Exercise description:
Print all of the data below exactly as it appears, leaving out every image.

──────── Material provided ────────

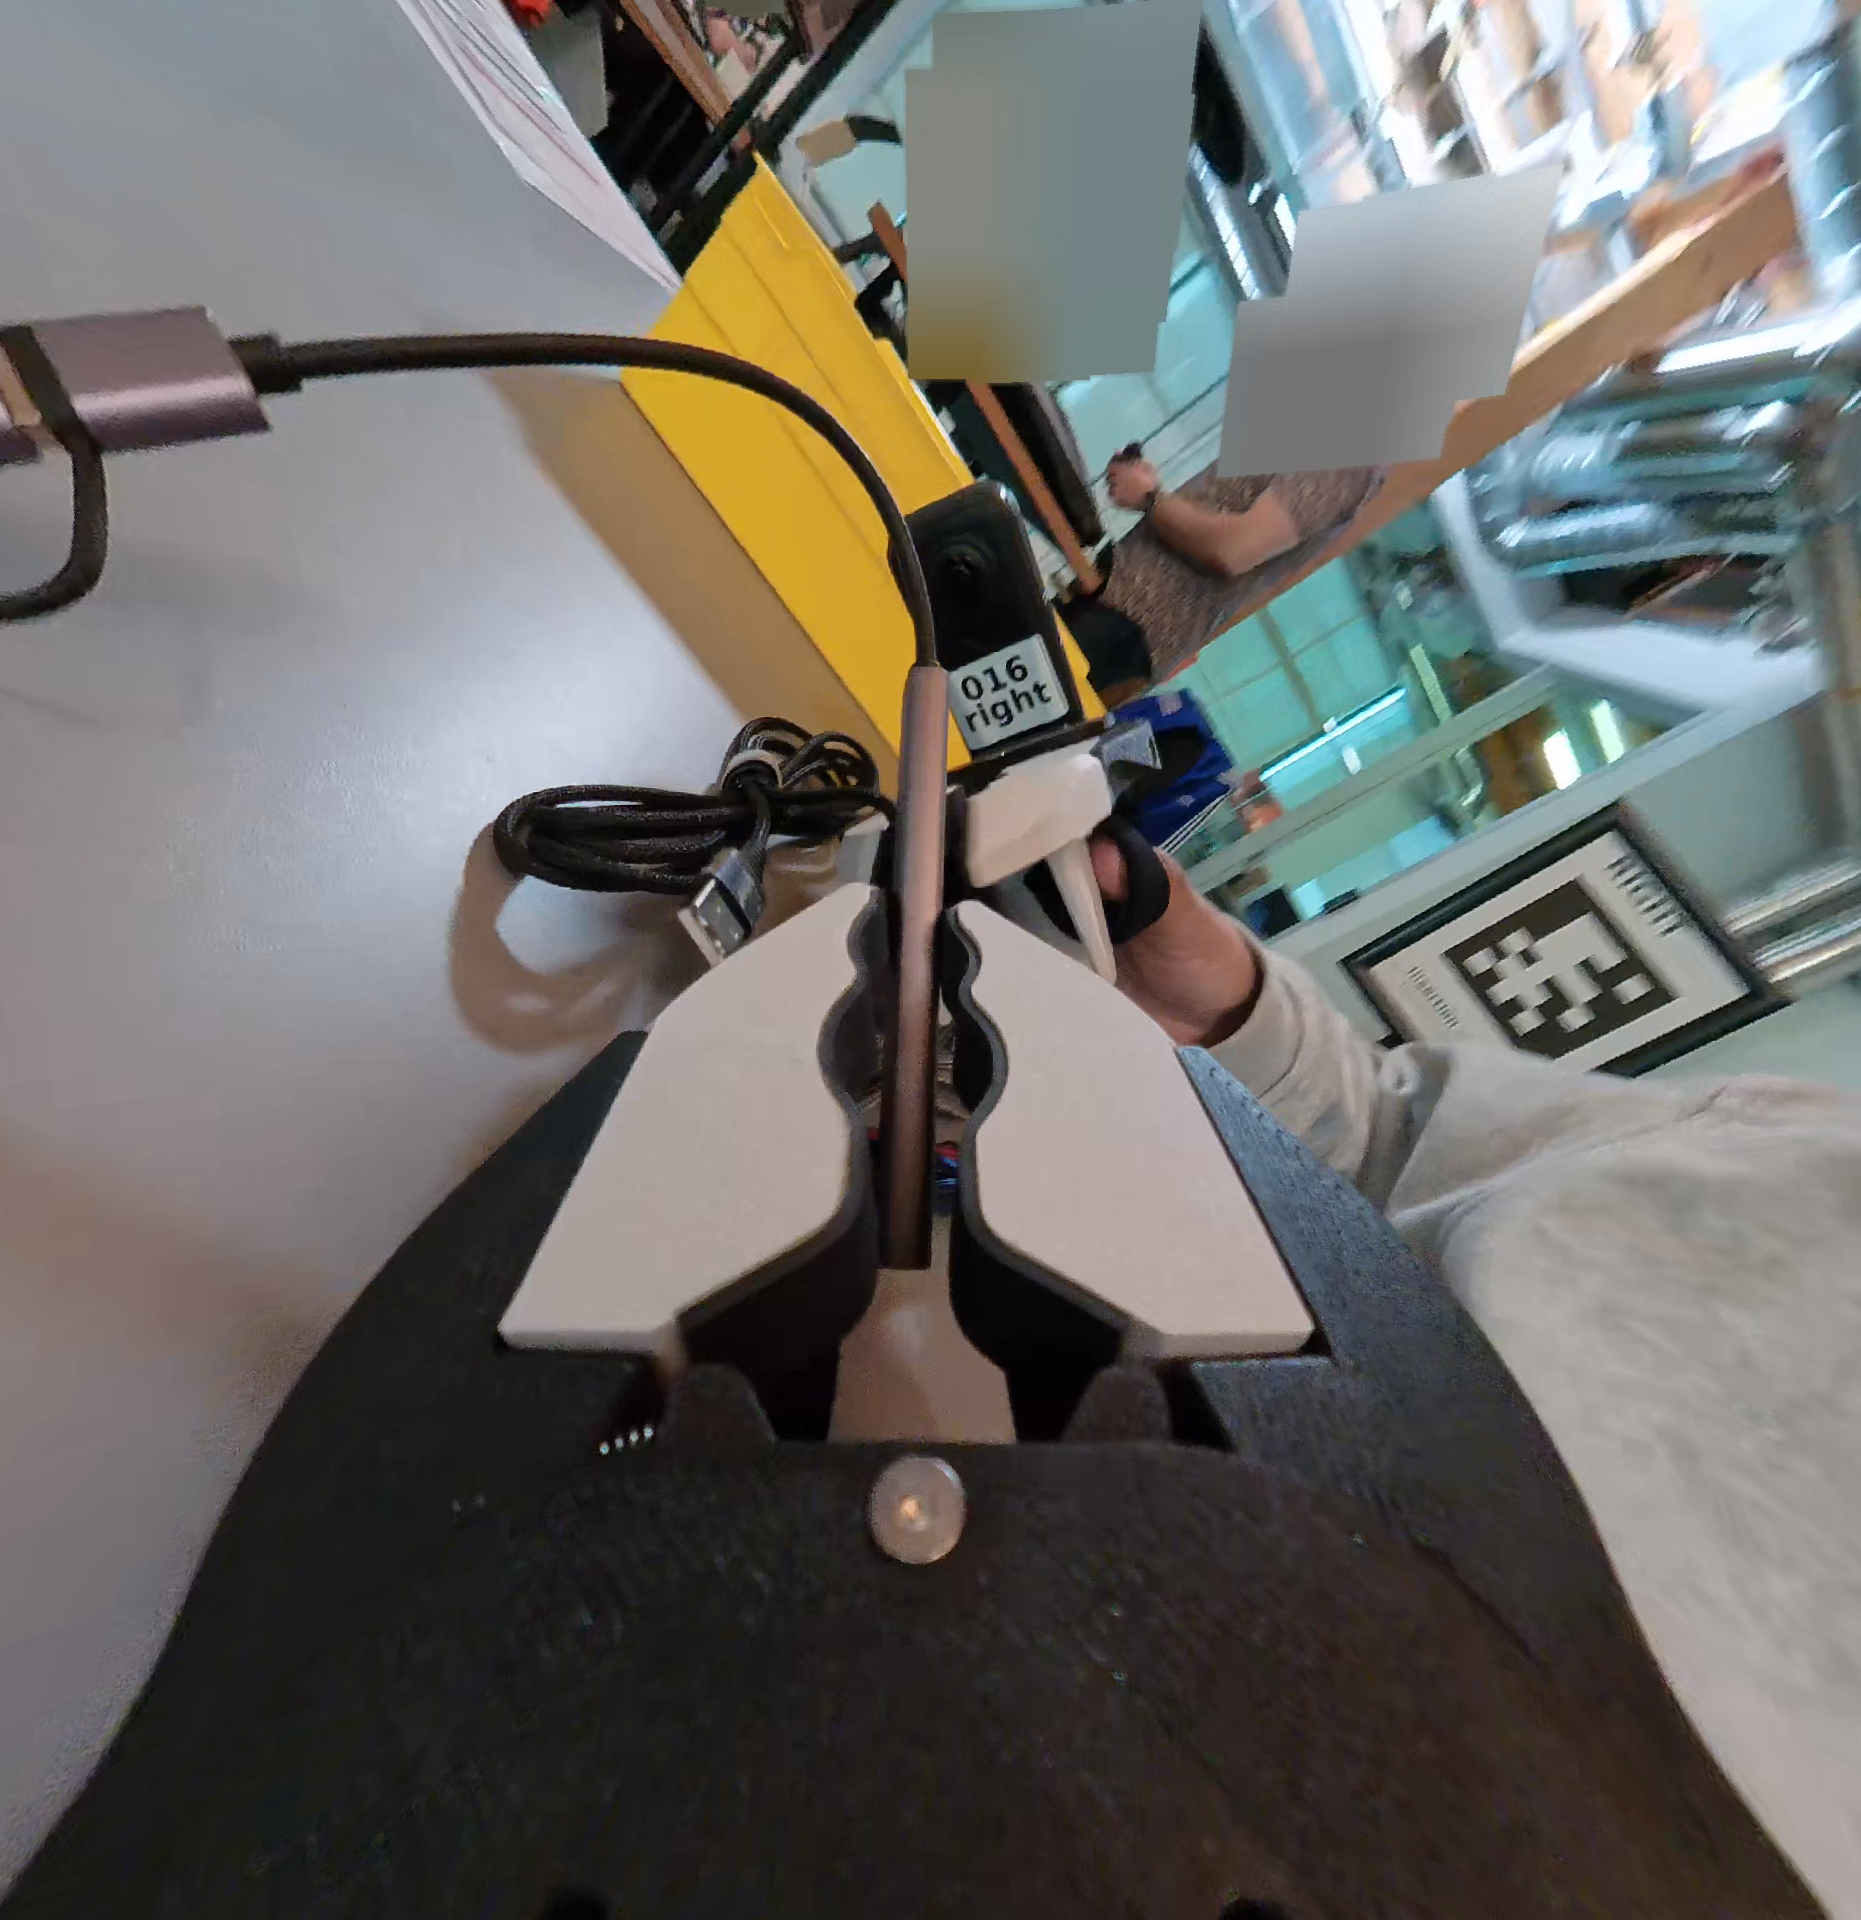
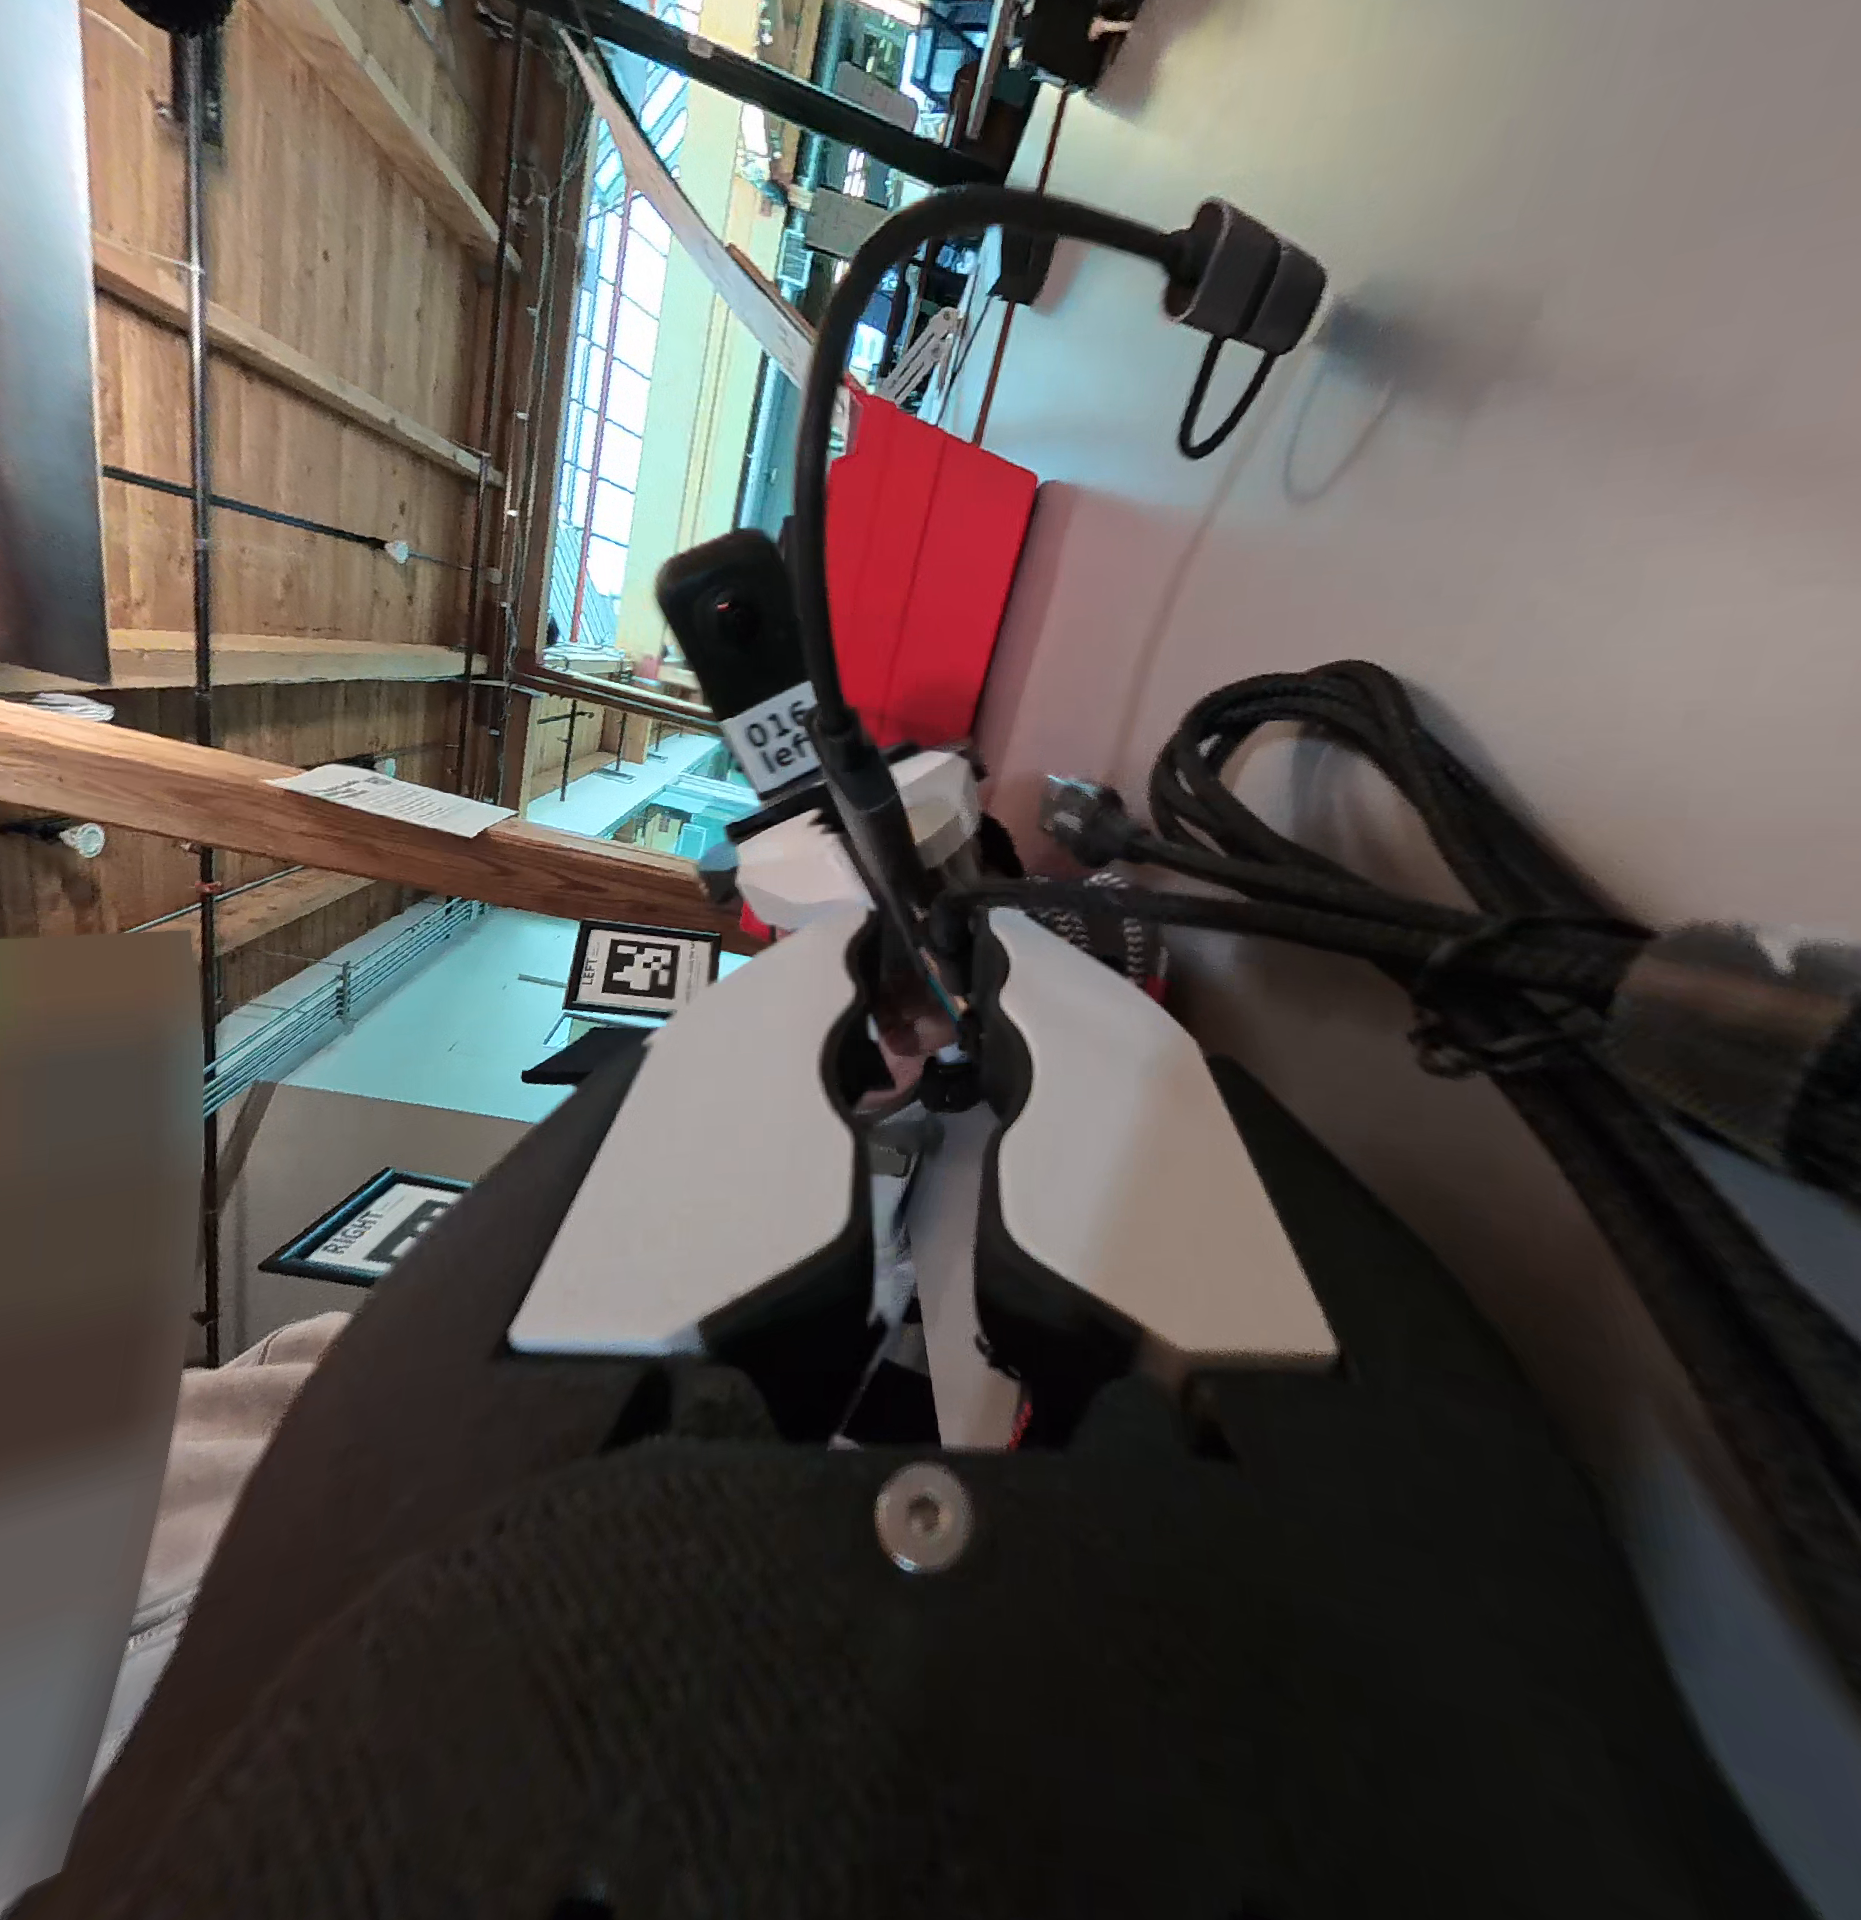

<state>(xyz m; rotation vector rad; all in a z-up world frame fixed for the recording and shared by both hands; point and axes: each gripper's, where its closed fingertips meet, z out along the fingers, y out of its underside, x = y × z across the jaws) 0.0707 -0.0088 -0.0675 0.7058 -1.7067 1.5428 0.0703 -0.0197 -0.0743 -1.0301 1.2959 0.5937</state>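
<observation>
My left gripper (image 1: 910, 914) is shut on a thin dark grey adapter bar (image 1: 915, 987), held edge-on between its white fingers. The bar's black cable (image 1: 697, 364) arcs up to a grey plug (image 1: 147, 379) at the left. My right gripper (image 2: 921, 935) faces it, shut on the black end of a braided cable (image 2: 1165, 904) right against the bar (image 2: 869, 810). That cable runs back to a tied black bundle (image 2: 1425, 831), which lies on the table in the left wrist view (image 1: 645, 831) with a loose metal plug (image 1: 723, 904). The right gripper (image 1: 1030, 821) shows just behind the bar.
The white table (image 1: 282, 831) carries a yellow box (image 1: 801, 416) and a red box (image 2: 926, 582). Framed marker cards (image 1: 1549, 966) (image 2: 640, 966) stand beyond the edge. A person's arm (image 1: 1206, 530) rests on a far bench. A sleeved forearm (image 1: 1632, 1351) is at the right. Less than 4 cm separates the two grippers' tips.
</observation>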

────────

Task solution:
<state>(xyz m; rotation vector rad; all in a z-up world frame fixed for the recording and shared by both hands; point and axes: each gripper's, where its closed fingertips meet, z out along the fingers, y out of its underside, x = y × z across the jaws) 0.0707 -0.0088 -0.0675 0.7058 -1.7067 1.5428 0.0703 -0.0197 -0.0743 -1.0301 1.2959 0.5937</state>
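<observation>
My left gripper (image 1: 910, 914) is shut on a thin dark grey adapter bar (image 1: 915, 987), held edge-on between its white fingers. The bar's black cable (image 1: 697, 364) arcs up to a grey plug (image 1: 147, 379) at the left. My right gripper (image 2: 921, 935) faces it, shut on the black end of a braided cable (image 2: 1165, 904) right against the bar (image 2: 869, 810). That cable runs back to a tied black bundle (image 2: 1425, 831), which lies on the table in the left wrist view (image 1: 645, 831) with a loose metal plug (image 1: 723, 904). The right gripper (image 1: 1030, 821) shows just behind the bar.
The white table (image 1: 282, 831) carries a yellow box (image 1: 801, 416) and a red box (image 2: 926, 582). Framed marker cards (image 1: 1549, 966) (image 2: 640, 966) stand beyond the edge. A person's arm (image 1: 1206, 530) rests on a far bench. A sleeved forearm (image 1: 1632, 1351) is at the right. Less than 4 cm separates the two grippers' tips.
</observation>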

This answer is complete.